One of the first clients was a local police department. In 2011, the shooting with US Representative Gabby Giffords was particularly noteworthy because the local police department had just placed headrest first aid kits in all of the patrol cars. When the dispatch went out, the first units on the scene were police officers, now equipped with tourniquets, saving many lives. As time moved forward, other police departments noticed that it was critically important to prepare themselves to take care of the public after horrific events. After helping the police department stock first aid kits in each patrol car, the department reached back out to ask for help training the officers. The first question was "Don't you have someone on staff that can do that?" and the reply was "Nobody here has ever used a tourniquet before."

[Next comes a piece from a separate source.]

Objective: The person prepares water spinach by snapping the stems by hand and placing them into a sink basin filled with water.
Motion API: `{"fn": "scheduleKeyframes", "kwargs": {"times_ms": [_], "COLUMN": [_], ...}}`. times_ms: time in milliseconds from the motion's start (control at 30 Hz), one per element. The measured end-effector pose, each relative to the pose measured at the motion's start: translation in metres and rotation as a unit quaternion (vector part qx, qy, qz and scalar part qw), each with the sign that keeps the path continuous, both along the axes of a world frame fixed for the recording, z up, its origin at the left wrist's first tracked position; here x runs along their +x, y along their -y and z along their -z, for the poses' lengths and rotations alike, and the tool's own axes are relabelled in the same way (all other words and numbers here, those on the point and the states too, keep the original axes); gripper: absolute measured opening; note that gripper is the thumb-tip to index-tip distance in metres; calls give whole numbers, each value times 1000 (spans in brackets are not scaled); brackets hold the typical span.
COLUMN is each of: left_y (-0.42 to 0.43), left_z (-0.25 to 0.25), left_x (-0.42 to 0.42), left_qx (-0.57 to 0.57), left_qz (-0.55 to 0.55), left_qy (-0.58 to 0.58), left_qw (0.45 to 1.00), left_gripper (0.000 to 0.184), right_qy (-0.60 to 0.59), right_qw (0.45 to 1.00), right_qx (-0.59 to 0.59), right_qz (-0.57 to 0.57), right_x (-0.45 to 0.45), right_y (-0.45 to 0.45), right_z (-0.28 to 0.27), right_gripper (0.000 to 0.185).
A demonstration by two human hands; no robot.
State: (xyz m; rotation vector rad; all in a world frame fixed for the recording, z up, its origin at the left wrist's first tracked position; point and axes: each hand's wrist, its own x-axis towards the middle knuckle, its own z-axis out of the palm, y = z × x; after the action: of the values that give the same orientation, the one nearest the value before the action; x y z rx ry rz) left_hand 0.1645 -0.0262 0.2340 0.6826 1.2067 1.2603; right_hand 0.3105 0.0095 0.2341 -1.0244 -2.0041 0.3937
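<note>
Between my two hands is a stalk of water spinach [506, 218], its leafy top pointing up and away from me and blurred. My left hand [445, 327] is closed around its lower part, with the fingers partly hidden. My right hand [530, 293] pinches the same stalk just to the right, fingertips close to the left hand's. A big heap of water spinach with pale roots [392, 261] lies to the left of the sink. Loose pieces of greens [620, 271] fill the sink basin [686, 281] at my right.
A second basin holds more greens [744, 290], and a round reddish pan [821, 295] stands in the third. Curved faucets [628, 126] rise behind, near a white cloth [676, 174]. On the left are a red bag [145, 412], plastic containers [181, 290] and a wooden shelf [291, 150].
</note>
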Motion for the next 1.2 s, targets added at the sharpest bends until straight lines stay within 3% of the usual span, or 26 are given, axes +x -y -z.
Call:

There were two revelations from that exchange, and they've been guiding principles for SOARescue since then. First, we want to put an instructor in front of students that has comprehensive experience in whatever they're teaching. Theory goes out the window when reality hits hard. The background and experience of actually providing medicine in tactical settings, on a flight platform, or out in the woods is a better teacher than any course can be. We want to share this experience instead of just passing along regurgitated "lessons" that have been handed down through medicine over the years. Many times those "lessons" were borne from the strictly clinical setting and don't adapt well to the prehospital arena. This helps students anticipate both clinical and operational challenges they'll encounter and have a plan developed ahead of time to solve those issues.

The second revelation is that we don't want to just provide "our training." We want to provide accredited education. This means our lessons are validated by an outside organization that can provide deeper support to what we teach. Also, when students have to have continuing education for their credentials, why not allow them to get credit for what they're learning? It makes no sense to take a course and then have to go sit in another program just to check off a box for accredited hours. On top of that, we want to provide education instead of training. Training is teaching someone to do something, and almost anyone can be "taught how" to do something. Education helps a student learn what they're doing, and more importantly why they're doing it, to prepare that student to make better clinical and operational decisions. We can't anticipate every scenario that our students will encounter, but we can arm our students with knowledge that they can apply to the situations we couldn't anticipate. The world is evolving at an incredible pace, it's significantly different today than it was five years ago, and in another five years it will look different from today. We want our students prepared to adapt to those changes.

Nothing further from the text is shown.